YOUR GOAL: The answer should be each line of the records that contains the word "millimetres"; please copy them all.

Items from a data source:
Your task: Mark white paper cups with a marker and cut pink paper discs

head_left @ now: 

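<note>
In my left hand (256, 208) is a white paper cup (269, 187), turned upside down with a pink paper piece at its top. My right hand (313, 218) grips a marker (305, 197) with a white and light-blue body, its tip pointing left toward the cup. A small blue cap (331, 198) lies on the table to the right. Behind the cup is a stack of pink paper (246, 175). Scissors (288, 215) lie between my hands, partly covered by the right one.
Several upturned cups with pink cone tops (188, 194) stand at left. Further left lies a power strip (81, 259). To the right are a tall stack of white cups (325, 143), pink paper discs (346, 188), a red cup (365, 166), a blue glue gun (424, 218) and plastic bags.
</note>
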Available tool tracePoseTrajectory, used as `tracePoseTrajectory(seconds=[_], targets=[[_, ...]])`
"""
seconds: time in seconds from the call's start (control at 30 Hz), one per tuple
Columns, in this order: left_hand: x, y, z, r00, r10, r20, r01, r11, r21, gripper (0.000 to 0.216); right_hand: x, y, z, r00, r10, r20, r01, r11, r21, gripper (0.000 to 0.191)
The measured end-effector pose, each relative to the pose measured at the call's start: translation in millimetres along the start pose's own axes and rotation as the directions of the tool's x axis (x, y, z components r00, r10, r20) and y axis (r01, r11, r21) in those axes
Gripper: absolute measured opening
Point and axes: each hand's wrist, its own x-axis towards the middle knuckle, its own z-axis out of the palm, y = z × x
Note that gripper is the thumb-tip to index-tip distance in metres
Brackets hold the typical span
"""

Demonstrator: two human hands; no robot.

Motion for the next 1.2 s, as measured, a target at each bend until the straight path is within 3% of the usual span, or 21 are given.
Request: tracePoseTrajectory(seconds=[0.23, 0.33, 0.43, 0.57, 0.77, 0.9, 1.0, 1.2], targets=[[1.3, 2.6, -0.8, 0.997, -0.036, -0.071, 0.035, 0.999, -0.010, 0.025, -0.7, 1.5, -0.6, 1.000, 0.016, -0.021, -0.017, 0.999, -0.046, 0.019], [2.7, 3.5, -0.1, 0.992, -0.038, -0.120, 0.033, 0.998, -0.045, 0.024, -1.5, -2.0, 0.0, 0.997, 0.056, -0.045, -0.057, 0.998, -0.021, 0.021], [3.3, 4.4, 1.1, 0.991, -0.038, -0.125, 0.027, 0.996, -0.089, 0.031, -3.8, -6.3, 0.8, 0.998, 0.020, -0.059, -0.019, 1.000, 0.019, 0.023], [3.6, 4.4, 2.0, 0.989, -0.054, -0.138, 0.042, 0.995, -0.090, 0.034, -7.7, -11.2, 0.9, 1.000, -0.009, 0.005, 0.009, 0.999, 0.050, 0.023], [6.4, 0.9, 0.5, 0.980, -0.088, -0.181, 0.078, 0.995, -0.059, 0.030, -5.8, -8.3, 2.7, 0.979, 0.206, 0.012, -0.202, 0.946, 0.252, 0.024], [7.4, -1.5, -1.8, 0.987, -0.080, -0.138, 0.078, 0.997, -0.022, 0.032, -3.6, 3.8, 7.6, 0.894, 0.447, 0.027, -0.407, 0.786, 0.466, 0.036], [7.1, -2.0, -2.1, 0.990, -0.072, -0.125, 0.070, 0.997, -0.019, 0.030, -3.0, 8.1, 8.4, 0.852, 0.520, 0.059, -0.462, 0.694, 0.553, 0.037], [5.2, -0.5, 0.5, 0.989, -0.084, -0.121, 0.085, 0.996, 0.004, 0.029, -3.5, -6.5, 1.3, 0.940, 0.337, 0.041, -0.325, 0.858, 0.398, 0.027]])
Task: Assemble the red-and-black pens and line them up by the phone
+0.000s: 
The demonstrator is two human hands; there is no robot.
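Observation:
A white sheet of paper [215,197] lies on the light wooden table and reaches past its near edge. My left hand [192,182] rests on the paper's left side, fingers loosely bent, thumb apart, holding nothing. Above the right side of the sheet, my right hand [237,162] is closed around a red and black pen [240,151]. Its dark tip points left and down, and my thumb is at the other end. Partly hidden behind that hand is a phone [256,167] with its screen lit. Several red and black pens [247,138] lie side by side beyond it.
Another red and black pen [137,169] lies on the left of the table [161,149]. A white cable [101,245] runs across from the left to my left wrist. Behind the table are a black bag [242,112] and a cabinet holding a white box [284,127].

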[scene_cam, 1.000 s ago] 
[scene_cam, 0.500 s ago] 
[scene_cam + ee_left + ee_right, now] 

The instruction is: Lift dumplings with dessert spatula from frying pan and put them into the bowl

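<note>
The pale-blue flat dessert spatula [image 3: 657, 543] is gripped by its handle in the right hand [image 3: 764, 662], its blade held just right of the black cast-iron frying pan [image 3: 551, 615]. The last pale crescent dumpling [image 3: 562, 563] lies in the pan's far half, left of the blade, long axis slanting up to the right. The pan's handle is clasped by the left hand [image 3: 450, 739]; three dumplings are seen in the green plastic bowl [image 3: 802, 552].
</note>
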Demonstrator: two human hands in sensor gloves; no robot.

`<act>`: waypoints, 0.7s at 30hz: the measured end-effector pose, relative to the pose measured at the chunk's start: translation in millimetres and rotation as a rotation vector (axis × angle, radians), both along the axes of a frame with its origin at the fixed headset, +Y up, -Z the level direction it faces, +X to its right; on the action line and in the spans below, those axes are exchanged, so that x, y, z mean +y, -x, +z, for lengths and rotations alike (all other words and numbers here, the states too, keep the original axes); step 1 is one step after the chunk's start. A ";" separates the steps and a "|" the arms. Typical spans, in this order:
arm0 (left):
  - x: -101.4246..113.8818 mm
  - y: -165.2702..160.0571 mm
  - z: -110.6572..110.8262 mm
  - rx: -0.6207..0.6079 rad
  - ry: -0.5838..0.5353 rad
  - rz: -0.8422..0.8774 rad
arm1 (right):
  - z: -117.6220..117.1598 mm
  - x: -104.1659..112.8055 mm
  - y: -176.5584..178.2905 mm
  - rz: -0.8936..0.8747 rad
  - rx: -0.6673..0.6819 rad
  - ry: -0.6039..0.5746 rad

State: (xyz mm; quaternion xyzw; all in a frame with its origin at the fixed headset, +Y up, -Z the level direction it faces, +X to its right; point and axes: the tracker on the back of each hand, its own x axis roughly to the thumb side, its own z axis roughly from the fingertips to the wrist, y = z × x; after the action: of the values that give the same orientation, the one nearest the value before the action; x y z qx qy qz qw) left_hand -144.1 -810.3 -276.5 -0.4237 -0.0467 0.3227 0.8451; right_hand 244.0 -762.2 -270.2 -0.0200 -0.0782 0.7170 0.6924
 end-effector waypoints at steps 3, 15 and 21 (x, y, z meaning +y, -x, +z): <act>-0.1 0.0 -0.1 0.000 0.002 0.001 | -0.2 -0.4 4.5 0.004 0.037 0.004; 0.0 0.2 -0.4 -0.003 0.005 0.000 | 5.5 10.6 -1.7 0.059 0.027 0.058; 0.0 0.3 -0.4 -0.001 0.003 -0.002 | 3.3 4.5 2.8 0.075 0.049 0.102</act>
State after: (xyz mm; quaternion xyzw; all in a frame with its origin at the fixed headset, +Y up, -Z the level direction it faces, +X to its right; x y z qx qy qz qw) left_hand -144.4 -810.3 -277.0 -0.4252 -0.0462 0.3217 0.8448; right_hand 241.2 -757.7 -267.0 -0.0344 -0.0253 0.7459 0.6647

PROBLEM SOLUTION:
The measured end-effector pose, each relative to the pose measured at the call's start: translation in millimetres along the start pose's own axes and rotation as the directions of the tool's x axis (x, y, z components r00, r10, r20) and y axis (r01, r11, r21) in those axes
`<act>`: waypoints, 0.7s at 30hz: the measured end-effector pose, relative to the pose measured at the chunk's start: translation in millimetres and rotation as a rotation vector (axis × angle, radians), both along the axes of a frame with its origin at the fixed headset, +Y up, -Z the level direction it faces, +X to its right; on the action line and in the spans below, those axes are exchanged, so that x, y, z mean +y, -x, +z, for lengths and rotations alike (all other words and numbers here, the states too, keep the original axes); step 1 is one step after the chunk's start. A ";" separates the steps and a "|" the arms. Typical spans, in this order:

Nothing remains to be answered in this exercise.